Re: Updated backup APIs for non-exclusive backups - Mailing list pgsql-hackers

From Fujii Masao
Subject Re: Updated backup APIs for non-exclusive backups
Date
Msg-id CAHGQGwHK8xstzftpW0kAy5LRY=MmTvCHzxRzzUf3-iERNSAz9Q@mail.gmail.com
Whole thread Raw
In response to Re: Updated backup APIs for non-exclusive backups  (Magnus Hagander <magnus@hagander.net>)
Responses Re: Updated backup APIs for non-exclusive backups  (Magnus Hagander <magnus@hagander.net>)
Re: Updated backup APIs for non-exclusive backups  (Kevin Grittner <kgrittn@gmail.com>)
List pgsql-hackers
On Thu, Apr 21, 2016 at 2:32 AM, Magnus Hagander <magnus@hagander.net> wrote:
> On Wed, Apr 20, 2016 at 1:12 AM, Fujii Masao <masao.fujii@gmail.com> wrote:
>>
>> On Sun, Apr 17, 2016 at 1:22 AM, Magnus Hagander <magnus@hagander.net>
>> wrote:
>> > On Wed, Apr 13, 2016 at 4:07 AM, Noah Misch <noah@leadboat.com> wrote:
>> >>
>> >> On Tue, Apr 12, 2016 at 10:08:23PM +0200, Magnus Hagander wrote:
>> >> > On Tue, Apr 12, 2016 at 8:39 AM, Noah Misch <noah@leadboat.com>
>> >> > wrote:
>> >> > > On Mon, Apr 11, 2016 at 11:22:27AM +0200, Magnus Hagander wrote:
>> >> > > > Well, if we *don't* do the rewrite before we release it, then we
>> >> > > > have to
>> >> > > > instead put information about the new version of the functions
>> >> > > > into
>> >> > > > the
>> >> > > old
>> >> > > > structure I think.
>> >> > > >
>> >> > > > So I think it's an open issue.
>> >> > >
>> >> > > Works for me...
>> >> > >
>> >> > > [This is a generic notification.]
>> >> > >
>> >> > > The above-described topic is currently a PostgreSQL 9.6 open item.
>> >> > > Magnus,
>> >> > > since you committed the patch believed to have created it, you own
>> >> > > this
>> >> > > open
>> >> > > item.  If that responsibility lies elsewhere, please let us know
>> >> > > whose
>> >> > > responsibility it is to fix this.  Since new open items may be
>> >> > > discovered
>> >> > > at
>> >> > > any time and I want to plan to have them all fixed well in advance
>> >> > > of
>> >> > > the
>> >> > > ship
>> >> > > date, I will appreciate your efforts toward speedy resolution.
>> >> > > Please
>> >> > > present, within 72 hours, a plan to fix the defect within seven
>> >> > > days
>> >> > > of
>> >> > > this
>> >> > > message.  Thanks.
>> >> > >
>> >> >
>> >> > I won't have time to do the bigger rewrite/reordeirng by then, but I
>> >> > can
>> >> > certainly commit to having the smaller updates done to cover the new
>> >> > functionality in less than a week.

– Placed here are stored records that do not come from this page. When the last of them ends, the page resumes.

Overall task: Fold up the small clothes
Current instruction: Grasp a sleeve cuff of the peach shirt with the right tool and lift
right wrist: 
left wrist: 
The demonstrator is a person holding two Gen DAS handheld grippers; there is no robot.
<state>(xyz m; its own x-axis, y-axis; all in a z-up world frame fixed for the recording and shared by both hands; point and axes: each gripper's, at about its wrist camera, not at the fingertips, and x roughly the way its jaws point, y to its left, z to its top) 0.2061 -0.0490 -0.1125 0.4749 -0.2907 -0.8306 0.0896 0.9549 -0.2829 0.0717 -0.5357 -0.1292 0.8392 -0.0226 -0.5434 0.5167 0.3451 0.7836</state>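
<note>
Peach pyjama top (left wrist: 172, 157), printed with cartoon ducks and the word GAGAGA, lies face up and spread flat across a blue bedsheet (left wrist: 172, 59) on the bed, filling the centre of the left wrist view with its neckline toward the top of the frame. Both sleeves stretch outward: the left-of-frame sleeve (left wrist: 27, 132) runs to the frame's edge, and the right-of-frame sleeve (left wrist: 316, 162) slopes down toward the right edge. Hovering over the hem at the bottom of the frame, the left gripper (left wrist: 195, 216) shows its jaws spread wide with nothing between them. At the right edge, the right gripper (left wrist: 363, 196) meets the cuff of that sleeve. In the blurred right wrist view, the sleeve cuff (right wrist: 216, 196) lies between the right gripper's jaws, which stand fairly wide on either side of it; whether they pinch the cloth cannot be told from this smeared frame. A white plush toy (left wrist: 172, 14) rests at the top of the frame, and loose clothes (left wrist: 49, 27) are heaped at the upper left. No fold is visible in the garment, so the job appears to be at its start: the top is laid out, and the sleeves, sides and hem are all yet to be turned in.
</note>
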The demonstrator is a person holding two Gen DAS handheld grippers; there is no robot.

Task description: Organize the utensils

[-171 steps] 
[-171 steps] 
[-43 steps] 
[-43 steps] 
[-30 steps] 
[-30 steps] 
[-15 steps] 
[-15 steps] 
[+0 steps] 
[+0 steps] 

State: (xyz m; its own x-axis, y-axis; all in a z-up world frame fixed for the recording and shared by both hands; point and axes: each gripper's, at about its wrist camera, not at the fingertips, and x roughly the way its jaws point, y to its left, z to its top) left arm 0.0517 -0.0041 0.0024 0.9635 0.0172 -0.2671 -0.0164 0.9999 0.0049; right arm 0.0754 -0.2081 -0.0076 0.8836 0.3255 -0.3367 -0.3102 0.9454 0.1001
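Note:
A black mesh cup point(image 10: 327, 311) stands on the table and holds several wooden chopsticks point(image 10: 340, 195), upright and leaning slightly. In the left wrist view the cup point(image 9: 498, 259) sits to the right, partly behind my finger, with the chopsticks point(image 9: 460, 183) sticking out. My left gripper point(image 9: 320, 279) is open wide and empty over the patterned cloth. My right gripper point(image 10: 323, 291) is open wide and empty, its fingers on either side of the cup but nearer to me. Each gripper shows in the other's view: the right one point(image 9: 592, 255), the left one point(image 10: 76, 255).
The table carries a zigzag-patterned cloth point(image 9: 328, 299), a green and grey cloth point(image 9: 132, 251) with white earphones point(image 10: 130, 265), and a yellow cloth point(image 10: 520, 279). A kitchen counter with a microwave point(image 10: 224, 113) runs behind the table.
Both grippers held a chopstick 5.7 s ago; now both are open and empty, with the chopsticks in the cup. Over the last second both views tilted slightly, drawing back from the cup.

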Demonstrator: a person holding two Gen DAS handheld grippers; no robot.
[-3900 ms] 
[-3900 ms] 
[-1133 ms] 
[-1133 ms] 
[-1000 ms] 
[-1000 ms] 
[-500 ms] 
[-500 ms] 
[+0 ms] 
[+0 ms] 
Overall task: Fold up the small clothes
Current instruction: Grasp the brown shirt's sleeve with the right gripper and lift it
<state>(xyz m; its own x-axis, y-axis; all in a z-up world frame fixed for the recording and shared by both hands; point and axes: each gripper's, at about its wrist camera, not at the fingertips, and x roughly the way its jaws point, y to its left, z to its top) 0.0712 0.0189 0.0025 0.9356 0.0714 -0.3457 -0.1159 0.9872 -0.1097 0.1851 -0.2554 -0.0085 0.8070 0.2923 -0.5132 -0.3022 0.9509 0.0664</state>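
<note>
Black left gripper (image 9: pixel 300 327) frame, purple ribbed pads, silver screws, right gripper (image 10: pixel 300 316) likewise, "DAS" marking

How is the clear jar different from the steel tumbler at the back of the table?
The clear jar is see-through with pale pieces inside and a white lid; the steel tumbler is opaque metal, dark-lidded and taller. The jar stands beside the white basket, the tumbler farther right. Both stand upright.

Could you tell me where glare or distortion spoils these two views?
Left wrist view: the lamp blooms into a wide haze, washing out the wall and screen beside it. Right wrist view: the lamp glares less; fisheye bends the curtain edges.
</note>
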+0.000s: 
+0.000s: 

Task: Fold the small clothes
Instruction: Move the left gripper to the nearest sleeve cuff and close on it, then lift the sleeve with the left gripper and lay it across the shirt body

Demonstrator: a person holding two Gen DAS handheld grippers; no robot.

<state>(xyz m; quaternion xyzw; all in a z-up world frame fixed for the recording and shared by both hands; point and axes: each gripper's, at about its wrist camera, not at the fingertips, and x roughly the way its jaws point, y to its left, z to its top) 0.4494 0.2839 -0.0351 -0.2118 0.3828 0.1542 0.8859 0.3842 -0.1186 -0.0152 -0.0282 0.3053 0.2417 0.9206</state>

If nothing else, that'll be
>> >> > something
>> >> > for me to do on the flight over to pgconf.us.
>> >>
>> >> Thanks for that plan; it sounds good.
>> >
>> >
>> > Here's a suggested patch.
>> >
>> > There is some duplication between the non-exclusive and exclusive backup
>> > sections, but I wanted to make sure that each set of instructions can
>> > just
>> > be followed top-to-bottom.
>> >
>> > I've also removed some tips that aren't really necessary as part of the
>> > step-by-step instructions in order to keep things from exploding in
>> > size.
>> >
>> > Finally, I've changed references to "backup dump" to just be "backup",
>> > because it's confusing to call them something with dumps in when it's
>> > not
>> > pg_dump. Enough that I got partially confused myself while editing...
>> >
>> > Comments?
>>
>> +    Low level base backups can be made in a non-exclusive or an exclusive
>> +    way. The non-exclusive method is recommended and the exclusive one
>> will
>> +    at some point be deprecated and removed.
>>
>> I don't object to add a non-exclusive mode of low level backup,
>> but I disagree to mark an exclusive backup as deprecated at least
>> until we can alleviate some pains that a non-exclusive mode causes.
>
>
> Note that we have not marked them as deprecated. We're just giving warnings
> that they will be deprecated.
>
>>
>>
>> One example of the pain, in a non-exclusive backup, we need to keep
>> the IDLE connection which was used to execute pg_start_backup(),
>> until the end of backup. Of course a backup can take a very
>> long time. In this case the IDLE connection also needs to remain
>> for such a long time. If it's accidentally terminated (e.g., because
>> of IDLE connection), the backup fails and needs to be taken again
>> from the beginning.
>
>
>
> Yes, it's a bit annoying. But it's something you can handle. Unlike the
> problems that exist with an exclusive backup which you *cannot* handle from
> the backup script/commands.

I know many systems which are currently running well in production and
handling that problem of an exclusive backup. For example, they use
Pacemaker/Corosync to shared-disk HA configuration. PostgreSQL resource
agent for Pacemaker removes backup_label in the case of failover to
prevent the standby server from failing to recover from the crash.
This is not so neat solution, but they could live with the problem for
a long time, so far.

I'm NOT against migrating their backup scripts so that new method is used,
at the end. On the other hand, I think that we don't need to warn and rush
them to do that at least until new method will be polished.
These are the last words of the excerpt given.